Podiatry Care at CCMH
When thinking about caring for your body, the last thing you may think of is caring for your feet. But with how much we are on them day after day, it’s important to know how to care for them and keep them strong and healthy in order to support your day to day activities. Podiatry is a branch of medicine devoted to the study, diagnosis, and medical and surgical treatment of disorders of the foot, ankle, and lower extremity.
What is a Podiatrist?
A podiatrist is a doctor of podiatric medicine (DPM), also known as a podiatric physician or surgeon. Podiatrists diagnose and treat conditions of the foot, ankle, and related structures of the leg. Podiatrists can specialize in many fields, including surgery, sports medicine, wound care, pediatrics (children), and diabetic care.
Diseases and Other Conditions (Podiatry)
There are a number of different diseases and conditions that affect our feet. Podiatrists are trained to attend to these conditions and diseases with careful treatments and care. Some diseases and conditions podiatrists focus on include (but are not limited to)
- Hallux Rigidus (Stiff Big Toe)
- Ingrown Toenails
- Achilles Tendon Injuries
- Ankle Sprains
- Chronic Lateral Ankle Pain
- Fracture of the Talus
- High Ankle Sprain
- Peroneal Tendon Tears
- Peroneal Tendonitis
- Diabetic Foot
- Rheumatoid Arthritis (RA) of the Foot and Ankle
- Spider Veins
- Stress Fractures of the Foot and Ankle
- Varicose Veins
Diabetes and Podiatry
If you or a loved one is diagnosed with diabetes, it’s important to take special care of extremities as the blood flow to your fingers and toes may be restricted. Even a small cut can lead to serious consequences. A few guidelines to follow for safe care include:
- Inspect your feet daily. Check for cuts, blisters, redness, swelling or nail problems.

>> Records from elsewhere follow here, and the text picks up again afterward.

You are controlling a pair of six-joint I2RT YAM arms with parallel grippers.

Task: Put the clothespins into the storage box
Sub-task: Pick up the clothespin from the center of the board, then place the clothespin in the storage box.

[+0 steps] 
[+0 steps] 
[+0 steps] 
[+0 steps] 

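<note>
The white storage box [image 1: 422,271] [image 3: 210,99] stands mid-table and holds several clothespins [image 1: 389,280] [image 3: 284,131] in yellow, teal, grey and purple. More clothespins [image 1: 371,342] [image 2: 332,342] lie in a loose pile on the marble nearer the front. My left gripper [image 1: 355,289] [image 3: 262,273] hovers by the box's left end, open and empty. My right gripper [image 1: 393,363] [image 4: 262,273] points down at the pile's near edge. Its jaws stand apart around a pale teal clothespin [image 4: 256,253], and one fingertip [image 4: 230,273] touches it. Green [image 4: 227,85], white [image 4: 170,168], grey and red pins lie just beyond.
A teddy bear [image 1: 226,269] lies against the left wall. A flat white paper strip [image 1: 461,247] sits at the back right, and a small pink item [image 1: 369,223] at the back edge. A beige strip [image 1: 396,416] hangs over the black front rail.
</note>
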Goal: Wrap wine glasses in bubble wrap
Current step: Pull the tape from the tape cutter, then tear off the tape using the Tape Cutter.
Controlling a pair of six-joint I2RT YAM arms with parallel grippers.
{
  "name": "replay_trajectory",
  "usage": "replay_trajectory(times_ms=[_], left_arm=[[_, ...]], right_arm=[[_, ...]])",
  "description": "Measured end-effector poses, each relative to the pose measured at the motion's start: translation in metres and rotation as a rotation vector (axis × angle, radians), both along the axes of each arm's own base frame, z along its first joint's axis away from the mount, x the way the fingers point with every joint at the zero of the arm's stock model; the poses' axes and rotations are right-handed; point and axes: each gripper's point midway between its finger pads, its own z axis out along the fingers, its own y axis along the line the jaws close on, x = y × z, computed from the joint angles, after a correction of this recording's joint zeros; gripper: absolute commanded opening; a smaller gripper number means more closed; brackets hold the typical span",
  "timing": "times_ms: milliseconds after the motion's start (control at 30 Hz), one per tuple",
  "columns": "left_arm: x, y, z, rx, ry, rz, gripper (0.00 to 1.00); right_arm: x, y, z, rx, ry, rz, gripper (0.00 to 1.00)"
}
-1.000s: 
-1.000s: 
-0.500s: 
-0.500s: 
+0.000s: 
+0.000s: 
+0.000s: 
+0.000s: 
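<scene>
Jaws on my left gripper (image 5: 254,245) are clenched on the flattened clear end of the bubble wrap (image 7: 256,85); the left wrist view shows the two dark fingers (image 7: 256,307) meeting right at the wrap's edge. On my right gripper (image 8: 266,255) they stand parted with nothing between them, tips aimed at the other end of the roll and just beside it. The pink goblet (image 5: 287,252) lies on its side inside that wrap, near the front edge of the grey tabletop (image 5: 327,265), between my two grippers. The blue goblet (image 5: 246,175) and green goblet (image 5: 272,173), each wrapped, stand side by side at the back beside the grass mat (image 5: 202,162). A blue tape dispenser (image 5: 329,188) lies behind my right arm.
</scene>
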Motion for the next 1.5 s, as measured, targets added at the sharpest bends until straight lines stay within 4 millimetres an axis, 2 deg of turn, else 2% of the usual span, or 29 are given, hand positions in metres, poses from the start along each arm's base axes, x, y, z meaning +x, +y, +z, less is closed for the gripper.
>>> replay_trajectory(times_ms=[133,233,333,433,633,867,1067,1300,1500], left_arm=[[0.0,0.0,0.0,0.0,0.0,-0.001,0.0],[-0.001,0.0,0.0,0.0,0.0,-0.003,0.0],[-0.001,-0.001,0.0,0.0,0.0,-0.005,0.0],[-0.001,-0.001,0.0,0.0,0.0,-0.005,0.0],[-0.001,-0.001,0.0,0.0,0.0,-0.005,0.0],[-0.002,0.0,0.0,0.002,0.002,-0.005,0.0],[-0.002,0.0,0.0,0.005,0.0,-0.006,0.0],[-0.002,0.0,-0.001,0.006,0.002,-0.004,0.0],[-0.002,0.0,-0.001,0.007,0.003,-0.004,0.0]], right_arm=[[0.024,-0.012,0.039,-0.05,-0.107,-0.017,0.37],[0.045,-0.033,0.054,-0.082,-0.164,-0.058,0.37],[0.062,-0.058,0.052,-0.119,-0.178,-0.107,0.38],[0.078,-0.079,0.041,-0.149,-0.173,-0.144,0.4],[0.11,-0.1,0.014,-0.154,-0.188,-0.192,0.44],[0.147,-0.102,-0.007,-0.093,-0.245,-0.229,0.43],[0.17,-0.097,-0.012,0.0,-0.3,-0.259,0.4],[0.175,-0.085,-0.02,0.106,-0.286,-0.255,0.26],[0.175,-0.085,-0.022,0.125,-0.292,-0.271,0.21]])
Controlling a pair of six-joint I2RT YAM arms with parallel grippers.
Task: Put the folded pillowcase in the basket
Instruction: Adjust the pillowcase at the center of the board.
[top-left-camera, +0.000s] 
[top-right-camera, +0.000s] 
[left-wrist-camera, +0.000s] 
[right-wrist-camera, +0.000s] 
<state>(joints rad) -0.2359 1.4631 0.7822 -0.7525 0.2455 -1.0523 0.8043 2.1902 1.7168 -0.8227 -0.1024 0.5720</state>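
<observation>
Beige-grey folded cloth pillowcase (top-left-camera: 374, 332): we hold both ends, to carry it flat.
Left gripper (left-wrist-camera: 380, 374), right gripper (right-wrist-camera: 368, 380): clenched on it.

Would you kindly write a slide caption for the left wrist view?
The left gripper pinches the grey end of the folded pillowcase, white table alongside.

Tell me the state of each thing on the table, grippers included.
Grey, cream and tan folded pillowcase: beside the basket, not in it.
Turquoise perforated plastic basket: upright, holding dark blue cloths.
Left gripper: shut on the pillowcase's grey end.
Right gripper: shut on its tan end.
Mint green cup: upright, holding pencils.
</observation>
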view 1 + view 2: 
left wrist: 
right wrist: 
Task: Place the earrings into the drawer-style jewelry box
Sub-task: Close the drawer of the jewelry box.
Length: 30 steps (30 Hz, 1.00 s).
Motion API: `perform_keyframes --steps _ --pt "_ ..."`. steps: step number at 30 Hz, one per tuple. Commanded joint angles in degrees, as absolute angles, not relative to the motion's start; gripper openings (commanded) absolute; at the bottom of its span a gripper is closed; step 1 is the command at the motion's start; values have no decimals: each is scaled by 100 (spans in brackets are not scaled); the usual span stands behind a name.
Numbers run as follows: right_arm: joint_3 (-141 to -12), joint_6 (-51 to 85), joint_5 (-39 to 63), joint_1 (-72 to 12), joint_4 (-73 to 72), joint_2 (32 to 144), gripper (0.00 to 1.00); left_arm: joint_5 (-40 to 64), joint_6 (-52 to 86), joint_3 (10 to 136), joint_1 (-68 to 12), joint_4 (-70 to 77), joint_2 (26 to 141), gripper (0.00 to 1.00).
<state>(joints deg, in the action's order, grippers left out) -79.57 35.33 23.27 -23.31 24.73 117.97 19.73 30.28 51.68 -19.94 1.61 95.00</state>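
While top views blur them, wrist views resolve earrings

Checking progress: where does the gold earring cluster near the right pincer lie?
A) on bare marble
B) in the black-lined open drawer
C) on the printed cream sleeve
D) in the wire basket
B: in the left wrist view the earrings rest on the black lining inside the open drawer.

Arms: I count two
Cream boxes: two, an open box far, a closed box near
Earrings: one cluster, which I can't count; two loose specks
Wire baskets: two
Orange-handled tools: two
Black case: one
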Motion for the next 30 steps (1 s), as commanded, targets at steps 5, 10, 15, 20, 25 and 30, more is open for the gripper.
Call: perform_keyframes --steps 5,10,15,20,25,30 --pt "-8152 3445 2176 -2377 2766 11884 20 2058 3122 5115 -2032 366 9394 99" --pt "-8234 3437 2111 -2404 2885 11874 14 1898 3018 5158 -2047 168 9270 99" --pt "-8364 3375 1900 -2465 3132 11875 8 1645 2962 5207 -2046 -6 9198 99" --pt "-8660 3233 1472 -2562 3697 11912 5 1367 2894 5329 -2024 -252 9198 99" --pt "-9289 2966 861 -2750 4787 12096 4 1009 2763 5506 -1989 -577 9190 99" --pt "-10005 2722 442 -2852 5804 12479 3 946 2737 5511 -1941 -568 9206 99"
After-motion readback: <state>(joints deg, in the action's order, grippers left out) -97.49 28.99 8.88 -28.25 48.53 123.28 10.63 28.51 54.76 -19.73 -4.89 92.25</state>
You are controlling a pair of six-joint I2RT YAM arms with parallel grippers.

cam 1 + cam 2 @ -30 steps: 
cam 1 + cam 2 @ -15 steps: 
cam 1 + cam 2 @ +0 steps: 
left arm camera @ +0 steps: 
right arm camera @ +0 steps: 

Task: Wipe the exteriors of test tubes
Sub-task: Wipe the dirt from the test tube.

Use a magnifying hand mirror to look at the bottom of your feet. Call your doctor if you notice anything.
- Bathe feet in lukewarm, never hot, water. Keep your feet clean by washing them daily. Use only lukewarm water—the temperature you would use on a newborn baby.
- Be gentle when bathing your feet. Wash them using a soft washcloth or sponge. Dry by blotting or patting and carefully dry between the toes.
- Moisturize your feet but not between your toes. Use a moisturizer daily to keep dry skin from itching or cracking. But don’t moisturize between the toes—that could encourage a fungal infection.
- Cut nails carefully. Cut them straight across and file the edges. Don’t cut nails too short, as this could lead to ingrown toenails.
- Wear clean, dry socks. Change them daily.
- Wear socks to bed. If your feet get cold at night, wear socks.
- Keep your feet warm and dry. Don’t let your feet get wet in snow or rain. Wear warm socks and shoes in winter.
- Never walk barefoot. Not even at home! Always wear shoes or slippers. You could step on something and get a scratch or cut.